Filed Under:  Health & Wellness, Local

New Orleans reaches first medical debt relief deal

7th March 2024   ·   0 Comments

By Katie Jane Fernelius
Contributing Writer

(Veritenews.org) — More than a year after the city of New Orleans announced a plan to erase more than $100 million in medical debt held by residents, Mayor LaToya Cantrell’s administration has secured its first debt relief deal with a health care provider.

But with negotiations between the city and the region’s largest hospital chains yet to yield results, the agreement is limited in scope, covering only a small fraction of the total goal.

The deal with private emergency medical services provider Acadian Ambulance will relieve about $3.4 million in debt, the New Orleans Health Department told Verite News this week. Officials say it will impact about 3,000 residents with longstanding unpaid ambulance bills.

The New Orleans City Council in late 2022 allocated $1.3 million of American Rescue Plan Act (ARPA) funds to buy and forgive $130 million of medical debt by partnering with RIP Medical Debt, a New York-based nonprofit that buys outstanding debt for pennies on the dollar and forgives it. The move followed similar debt-relief initiatives in Cook County, Illinois, and Toledo, Ohio.

Louisianans hold nearly $2 billion in medical debt, according to the Consumer Financial Protection Bureau, with the average household medical debt hovering around $2,000. Medical debt can impact people’s credit scores, and discourage them from seeking necessary medical, dental, and vision services for fear of inability to pay. Today, medical debt remains the leading driver of people filing for bankruptcy in the U.S.

The city initially aimed to forgive $40 million of debt by the end of 2023, $50 million by the end of 2024, and the last $40 million by the end of 2025. But it has faced delays as negotiations with the two major hospital systems – Ochsner and LCMC – have taken longer than first anticipated.

RIP Medical Debt typically buys medical debt through collections agencies that originally purchased the debt from hospitals. In recent years, it has also begun working directly with hospital systems, encouraging them to donate or sell their debt to the nonprofit.

Ochsner Health and LCMC Health are the two largest hospital systems in the city. In previous reporting, Verite confirmed that both hospital systems do not sell their debt to collections agencies but instead hold it themselves, making direct negotiation essential to any large-scale medical debt forgiveness program in the city.

According to the city, those negotiations continue.

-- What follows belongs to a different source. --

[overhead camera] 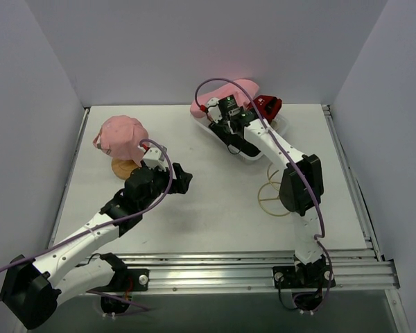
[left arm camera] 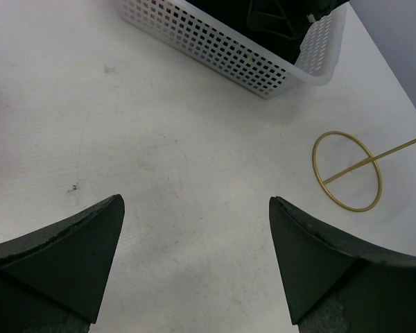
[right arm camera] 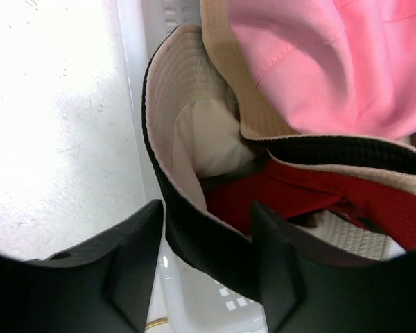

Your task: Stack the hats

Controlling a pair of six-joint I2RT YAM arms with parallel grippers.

“Negotiations with the hospital systems are still in progress and moving forward as planned,” said Isis Casanova, public information officer for the Health department, in an email. “We remain committed to working towards debt relief for those affected by medical expenses.”

Ochsner and LCMC did not respond to requests for comment by publication time.

The effort is coming up against a 2026 spending deadline for the ARPA funds.

“An exact timeline for hospital medical debt elimination to be finalized has not been defined, but there is still time,” Casanova said.

It’s not clear what share of total ambulance debt owed by city residents the Acadian deal will erase. The New Orleans Health Department could not immediately provide an estimate of total ambulance debt among Orleans residents.

Acadian, which did not respond to a request for comment on this story, is one of the two major ambulance services that operate in New Orleans. The other is a public provider, New Orleans EMS, which is operated by the New Orleans Health Department.

Asked whether uncollected ambulance debt owed to the city – which has reached tens of millions of dollars in some years, according to a 2018 report by WDSU – could also be forgiven, Casanova did not answer definitively.

“RIP Medical Debt leads the outreach to and negotiations with healthcare providers who hold medical debt of New Orleans residents,” Casanova said.